TASK STATEMENT: Could you retype the listing beneath, keeping each line exactly as it is?

* * * * *

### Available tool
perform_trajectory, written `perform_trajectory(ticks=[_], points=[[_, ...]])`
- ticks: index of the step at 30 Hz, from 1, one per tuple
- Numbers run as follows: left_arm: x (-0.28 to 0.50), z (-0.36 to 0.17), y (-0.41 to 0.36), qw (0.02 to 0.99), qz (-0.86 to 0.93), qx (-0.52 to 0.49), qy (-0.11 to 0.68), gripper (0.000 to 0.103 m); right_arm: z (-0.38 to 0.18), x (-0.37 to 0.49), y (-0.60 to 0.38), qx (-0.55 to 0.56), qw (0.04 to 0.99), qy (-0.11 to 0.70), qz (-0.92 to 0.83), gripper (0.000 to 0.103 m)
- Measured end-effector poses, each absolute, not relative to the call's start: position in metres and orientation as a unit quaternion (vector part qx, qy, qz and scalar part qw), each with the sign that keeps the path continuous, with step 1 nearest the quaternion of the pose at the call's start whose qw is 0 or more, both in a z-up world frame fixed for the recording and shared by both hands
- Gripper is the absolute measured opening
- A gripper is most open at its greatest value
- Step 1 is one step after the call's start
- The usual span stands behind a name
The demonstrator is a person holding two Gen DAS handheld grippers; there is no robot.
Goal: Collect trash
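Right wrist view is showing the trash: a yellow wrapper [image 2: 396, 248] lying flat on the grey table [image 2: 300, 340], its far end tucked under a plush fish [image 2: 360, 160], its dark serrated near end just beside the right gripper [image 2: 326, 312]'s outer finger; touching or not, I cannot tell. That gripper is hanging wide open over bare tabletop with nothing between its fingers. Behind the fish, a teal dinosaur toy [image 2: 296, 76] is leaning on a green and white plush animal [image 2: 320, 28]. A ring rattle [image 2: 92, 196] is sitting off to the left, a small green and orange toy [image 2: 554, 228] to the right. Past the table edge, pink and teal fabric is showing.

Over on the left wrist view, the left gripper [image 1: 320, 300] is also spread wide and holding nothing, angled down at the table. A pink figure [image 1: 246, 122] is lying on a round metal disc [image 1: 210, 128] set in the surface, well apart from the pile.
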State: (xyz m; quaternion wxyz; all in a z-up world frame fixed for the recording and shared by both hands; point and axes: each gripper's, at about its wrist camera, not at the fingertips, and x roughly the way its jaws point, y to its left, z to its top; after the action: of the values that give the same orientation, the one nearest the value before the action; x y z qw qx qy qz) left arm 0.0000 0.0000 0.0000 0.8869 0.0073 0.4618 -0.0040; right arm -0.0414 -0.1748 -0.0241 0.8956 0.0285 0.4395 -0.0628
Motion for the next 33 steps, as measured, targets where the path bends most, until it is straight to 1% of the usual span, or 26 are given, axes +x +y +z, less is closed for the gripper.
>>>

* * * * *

FINISHED EXERCISE:
### Available tool
perform_trajectory, written `perform_trajectory(ticks=[_], points=[[_, ...]])`
- ticks: index of the step at 30 Hz, from 1, one per tuple
- Numbers run as follows: left_arm: x (-0.28 to 0.50), z (-0.36 to 0.17), y (-0.41 to 0.36), qw (0.02 to 0.99), qz (-0.86 to 0.93), qx (-0.52 to 0.49), qy (-0.11 to 0.68), gripper (0.000 to 0.103 m); right_arm: z (-0.38 to 0.18), x (-0.37 to 0.49), y (-0.60 to 0.38), qx (-0.55 to 0.56), qw (0.04 to 0.99), qy (-0.11 to 0.70), qz (-0.92 to 0.83), gripper (0.000 to 0.103 m)
- Measured end-effector poses, each absolute, not relative to the call's start: position in metres and orientation as a unit quaternion (vector part qx, qy, qz and scalar part qw), each with the sign that keeps the path continuous, with step 1 nearest the quaternion of the pose at the call's start whose qw is 0 or more, both in a z-up world frame fixed for the recording and shared by both hands
- Gripper is the absolute measured opening
- A gripper is most open at its greatest value
- Step 1 is one step after the call's start
- The usual span stands behind a name
The demonstrator is a person holding two Gen DAS handheld grippers; there is no robot.
Goal: Collect trash
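Right wrist view is showing the trash: a yellow wrapper [image 2: 396, 248] lying flat on the grey table [image 2: 300, 340], its far end tucked under a plush fish [image 2: 360, 160], its dark serrated near end just beside the right gripper [image 2: 326, 312]'s outer finger; touching or not, I cannot tell. That gripper is hanging wide open over bare tabletop with nothing between its fingers. Behind the fish, a teal dinosaur toy [image 2: 296, 76] is leaning on a green and white plush animal [image 2: 320, 28]. A ring rattle [image 2: 92, 196] is sitting off to the left, a small green and orange toy [image 2: 554, 228] to the right. Past the table edge, pink and teal fabric is showing.

Over on the left wrist view, the left gripper [image 1: 320, 300] is also spread wide and holding nothing, angled down at the table. A pink figure [image 1: 246, 122] is lying on a round metal disc [image 1: 210, 128] set in the surface, well apart from the pile.
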State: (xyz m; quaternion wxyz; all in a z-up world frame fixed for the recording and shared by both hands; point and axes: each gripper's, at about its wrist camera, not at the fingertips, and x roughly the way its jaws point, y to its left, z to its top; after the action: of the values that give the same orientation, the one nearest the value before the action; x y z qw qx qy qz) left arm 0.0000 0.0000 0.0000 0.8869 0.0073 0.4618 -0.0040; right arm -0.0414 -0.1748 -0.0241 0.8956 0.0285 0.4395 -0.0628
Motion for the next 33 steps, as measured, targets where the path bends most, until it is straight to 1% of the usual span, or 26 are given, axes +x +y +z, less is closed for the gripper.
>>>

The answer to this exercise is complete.